Now we have all the pieces to solve the optimization problem.

sol = solve(prob, alg, verbose = true, abstol = 1e-8, maxiters = 5000, saveat = t_)

Test Passed

Let's plot the predictions from the PINN and compare it to the data.

plot(sol, labels = ["u1_pinn" "u2_pinn"])
plot!(sol_data, labels = ["u1_data" "u2_data"])

We can see it is a good fit!

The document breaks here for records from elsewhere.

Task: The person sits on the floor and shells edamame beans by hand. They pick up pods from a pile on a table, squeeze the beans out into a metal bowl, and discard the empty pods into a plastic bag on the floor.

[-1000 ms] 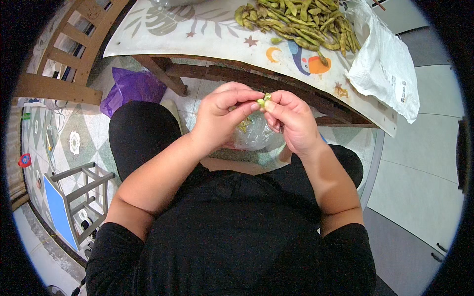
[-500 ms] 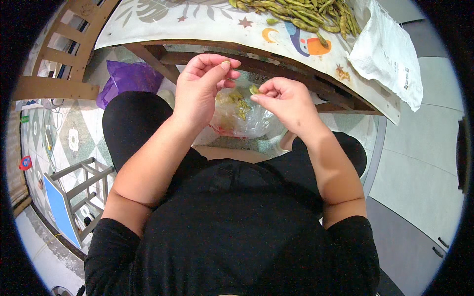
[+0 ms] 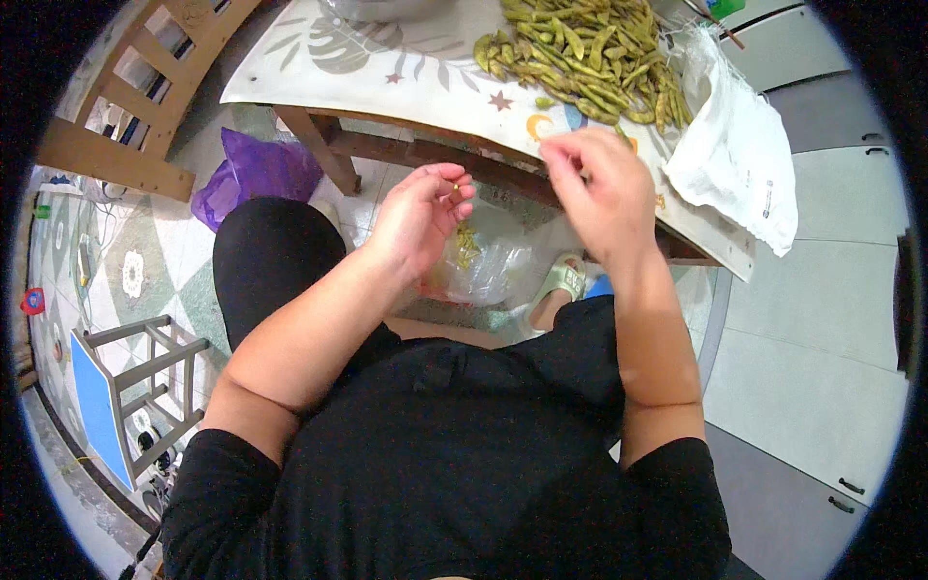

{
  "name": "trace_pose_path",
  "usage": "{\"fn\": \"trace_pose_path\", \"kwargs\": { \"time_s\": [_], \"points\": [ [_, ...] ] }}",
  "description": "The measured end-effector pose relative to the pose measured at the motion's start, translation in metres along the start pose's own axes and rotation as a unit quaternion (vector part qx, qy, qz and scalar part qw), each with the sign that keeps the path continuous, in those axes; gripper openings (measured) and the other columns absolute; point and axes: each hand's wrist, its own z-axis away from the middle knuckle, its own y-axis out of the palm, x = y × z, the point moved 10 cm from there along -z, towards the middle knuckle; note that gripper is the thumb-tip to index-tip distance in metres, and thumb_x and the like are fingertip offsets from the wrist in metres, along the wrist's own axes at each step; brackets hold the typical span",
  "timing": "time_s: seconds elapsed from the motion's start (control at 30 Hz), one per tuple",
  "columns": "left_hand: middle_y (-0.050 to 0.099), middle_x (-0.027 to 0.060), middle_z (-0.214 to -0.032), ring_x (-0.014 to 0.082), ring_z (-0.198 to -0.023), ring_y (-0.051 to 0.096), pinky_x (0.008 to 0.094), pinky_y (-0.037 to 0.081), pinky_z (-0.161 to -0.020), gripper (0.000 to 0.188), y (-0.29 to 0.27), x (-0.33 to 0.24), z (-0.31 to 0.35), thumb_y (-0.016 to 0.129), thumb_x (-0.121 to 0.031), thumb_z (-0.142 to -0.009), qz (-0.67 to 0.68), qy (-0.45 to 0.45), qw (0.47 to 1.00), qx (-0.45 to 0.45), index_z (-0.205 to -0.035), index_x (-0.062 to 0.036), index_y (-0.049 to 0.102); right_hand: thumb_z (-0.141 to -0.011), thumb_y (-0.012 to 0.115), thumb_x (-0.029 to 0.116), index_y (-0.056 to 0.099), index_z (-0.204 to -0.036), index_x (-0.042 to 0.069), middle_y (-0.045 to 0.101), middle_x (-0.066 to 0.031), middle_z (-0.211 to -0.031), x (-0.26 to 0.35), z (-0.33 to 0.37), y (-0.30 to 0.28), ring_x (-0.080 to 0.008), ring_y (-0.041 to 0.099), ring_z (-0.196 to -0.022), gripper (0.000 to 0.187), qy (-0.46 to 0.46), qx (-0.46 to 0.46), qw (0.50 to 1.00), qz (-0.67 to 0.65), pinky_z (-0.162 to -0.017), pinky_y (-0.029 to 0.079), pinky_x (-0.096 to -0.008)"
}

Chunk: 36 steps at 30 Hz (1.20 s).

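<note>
Above the plastic bag, my left hand [image 3: 425,220] is closed, its fingers curled; a tiny yellowish spot shows at the fingertips, too small to name. My right hand [image 3: 609,193] is raised by the table's front edge, its fingers loosely bent with a gap inside the thumb. No pod shows in it, and its fingertips are slightly blurred. Just beyond lies a heap of green bean pods [image 3: 599,58] on the patterned tablecloth [image 3: 425,92]. Under the table edge, below my hands, sits the clear plastic bag [image 3: 493,266] with yellow-green bits inside.
A white sack [image 3: 739,145] hangs over the table's right corner. To the left are a purple bag [image 3: 256,179], a wooden chair [image 3: 116,159] and a stool with a blue top [image 3: 101,411] lying on its side. Grey cabinets [image 3: 802,309] stand at the right.
My right hand has moved up and right toward the pods, and the green pod it held no longer shows. My left hand has come lower. The view has shifted, showing more of the table.
</note>
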Motion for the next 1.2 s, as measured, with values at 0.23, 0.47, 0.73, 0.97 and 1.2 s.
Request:
{"fn": "trace_pose_path", "kwargs": {
  "time_s": [0.23,0.47,0.73,0.97,1.2],
  "points": [
    [0.049,0.0027,-0.075,0.0124,-0.067,0.047,0.0234,0.041,-0.062,0.014,0.003,0.003,0.002,0.044,-0.011,-0.080,-0.004,-0.032,0.999,0.039,-0.091,-0.0029,0.048,-0.074,0.053,0.019,0.060,-0.079,0.008,0.054,-0.0075,-0.082,-0.050,-0.070,0.017,-0.0258,0.052,-0.078,0.014,0.005,0.021,0.968,0.249,-0.067,0.042,-0.0333],
    [0.050,0.0023,-0.073,0.0119,-0.065,0.047,0.0236,0.041,-0.060,0.013,0.004,0.000,0.003,0.044,-0.012,-0.080,-0.005,-0.032,0.998,0.052,-0.089,-0.0031,0.050,-0.073,0.053,0.021,0.059,-0.079,0.008,0.053,-0.0090,-0.081,-0.065,-0.085,0.036,-0.0257,0.052,-0.079,0.016,0.069,0.179,0.945,0.264,-0.067,0.042,-0.0342],
    [0.049,-0.0003,-0.070,0.0100,-0.064,0.046,0.0225,0.039,-0.059,0.010,0.014,-0.009,0.014,0.050,-0.013,-0.080,-0.070,0.004,0.996,0.063,-0.086,-0.0052,0.052,-0.078,0.054,0.011,0.051,-0.088,0.003,0.057,-0.0066,-0.077,-0.048,-0.046,-0.024,-0.0115,0.052,-0.064,0.013,0.130,-0.157,0.951,-0.233,-0.055,0.041,-0.0205],
    [0.055,0.0016,-0.084,0.0082,-0.071,0.049,0.0215,0.041,-0.065,0.021,0.059,-0.015,0.039,0.052,-0.010,-0.080,-0.140,0.084,0.970,0.182,-0.100,-0.0028,0.052,-0.079,0.053,0.010,0.049,-0.093,0.002,0.057,-0.0065,-0.076,-0.022,0.071,0.087,-0.0105,0.051,-0.059,0.017,0.390,0.091,0.668,-0.626,-0.050,0.042,-0.0199],
    [0.053,0.0048,-0.089,0.0115,-0.080,0.050,0.0247,0.041,-0.073,0.014,0.059,-0.010,0.038,0.055,-0.004,-0.077,-0.202,0.134,0.946,0.216,-0.091,-0.0017,0.054,-0.079,0.054,0.011,0.049,-0.089,0.000,0.056,-0.0061,-0.074,-0.027,0.088,0.098,-0.0125,0.054,-0.059,0.016,0.406,0.106,0.620,-0.662,-0.053,0.045,-0.0227]
  ]
}}
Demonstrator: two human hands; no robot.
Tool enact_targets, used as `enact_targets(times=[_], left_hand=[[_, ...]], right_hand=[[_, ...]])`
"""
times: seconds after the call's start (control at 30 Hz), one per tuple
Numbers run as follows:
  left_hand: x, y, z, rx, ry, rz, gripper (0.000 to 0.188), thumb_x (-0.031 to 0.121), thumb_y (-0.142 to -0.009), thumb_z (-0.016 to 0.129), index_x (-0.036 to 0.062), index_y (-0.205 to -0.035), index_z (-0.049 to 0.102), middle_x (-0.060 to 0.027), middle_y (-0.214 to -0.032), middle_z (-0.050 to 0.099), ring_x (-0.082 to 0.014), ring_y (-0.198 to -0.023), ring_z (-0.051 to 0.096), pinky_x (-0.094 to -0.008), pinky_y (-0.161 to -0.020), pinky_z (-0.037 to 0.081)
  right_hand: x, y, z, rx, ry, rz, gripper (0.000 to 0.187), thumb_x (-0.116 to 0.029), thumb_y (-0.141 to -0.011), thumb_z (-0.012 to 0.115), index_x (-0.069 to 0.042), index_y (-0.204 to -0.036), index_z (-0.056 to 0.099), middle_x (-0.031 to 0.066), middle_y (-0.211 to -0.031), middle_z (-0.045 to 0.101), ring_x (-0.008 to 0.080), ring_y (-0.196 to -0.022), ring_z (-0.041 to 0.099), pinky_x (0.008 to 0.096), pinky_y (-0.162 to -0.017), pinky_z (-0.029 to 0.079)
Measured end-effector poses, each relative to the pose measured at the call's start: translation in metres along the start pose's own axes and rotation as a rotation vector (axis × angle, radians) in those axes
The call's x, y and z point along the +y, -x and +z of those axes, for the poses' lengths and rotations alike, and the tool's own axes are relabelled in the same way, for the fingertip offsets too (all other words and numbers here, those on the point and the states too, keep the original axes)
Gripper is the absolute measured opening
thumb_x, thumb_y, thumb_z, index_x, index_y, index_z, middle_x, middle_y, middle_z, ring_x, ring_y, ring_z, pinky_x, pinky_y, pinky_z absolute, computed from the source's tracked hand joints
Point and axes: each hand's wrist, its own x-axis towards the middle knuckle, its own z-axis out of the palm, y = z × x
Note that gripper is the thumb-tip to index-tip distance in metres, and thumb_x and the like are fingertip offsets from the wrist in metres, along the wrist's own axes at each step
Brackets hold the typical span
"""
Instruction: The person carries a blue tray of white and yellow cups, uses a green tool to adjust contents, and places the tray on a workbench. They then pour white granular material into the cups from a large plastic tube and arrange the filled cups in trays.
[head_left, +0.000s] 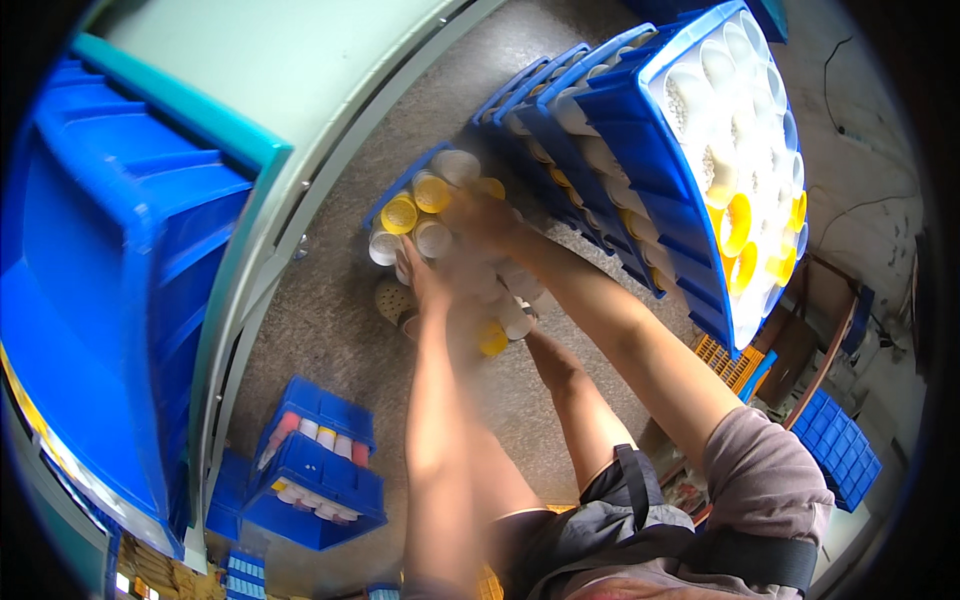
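Observation:
Low in front of me, a blue crate holds several cup-shaped plastic pieces, among them a yellow cup and a white cup. My left hand is at the near left of this group, its fingers closed against the side of a white cup. My right hand reaches over the upper right of the cups; motion blurs its fingers, so their hold is unclear. Below the hands, more white cups and a yellow cup show near my leg. A hazy patch covers part of this area.
Tall blue crates of white and yellow cups stand at the right. Smaller blue crates with white and pink pieces sit on the floor at lower left. A pale table with a large blue bin beside it flanks the left.

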Motion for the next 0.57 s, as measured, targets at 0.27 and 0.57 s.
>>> enact_targets(times=[0.27, 0.57], left_hand=[[0.058, 0.153, -0.212, 0.056, 0.322, -0.05, 0.051, 0.011, -0.094, 0.072, 0.0041, -0.141, 0.055, -0.0147, -0.121, 0.067, -0.0214, -0.104, 0.068, -0.0323, -0.089, 0.056], [0.102, 0.263, -0.628, 0.933, -0.379, 0.157, 0.09, -0.004, -0.077, 0.079, 0.0155, -0.156, 0.041, -0.0269, -0.16, 0.021, -0.0411, -0.142, 0.035, -0.0476, -0.112, 0.04]], right_hand=[[-0.184, 0.06, -0.183, -0.373, -0.025, 0.121, 0.061, -0.02, -0.087, 0.07, 0.001, -0.139, 0.047, 0.0239, -0.132, 0.055, 0.0444, -0.111, 0.061, 0.0489, -0.09, 0.055], [-0.607, 0.062, -0.406, 0.054, -0.708, -0.688, 0.061, 0.004, -0.081, 0.071, -0.006, -0.137, 0.048, 0.0243, -0.142, 0.042, 0.0469, -0.127, 0.051, 0.0478, -0.1, 0.053]])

Now let's see if we have the parameters of the equation also estimated correctly or not.

sol.k.u.p

4-element view(::Vector{Float64}, 543:546) with eltype Float64:
 1.5141435131861452
 1.007987608456337
 2.9797759879902177
 0.994423206907477

We can see it is indeed close to the true values [1.5, 1.0, 3.0, 1.0].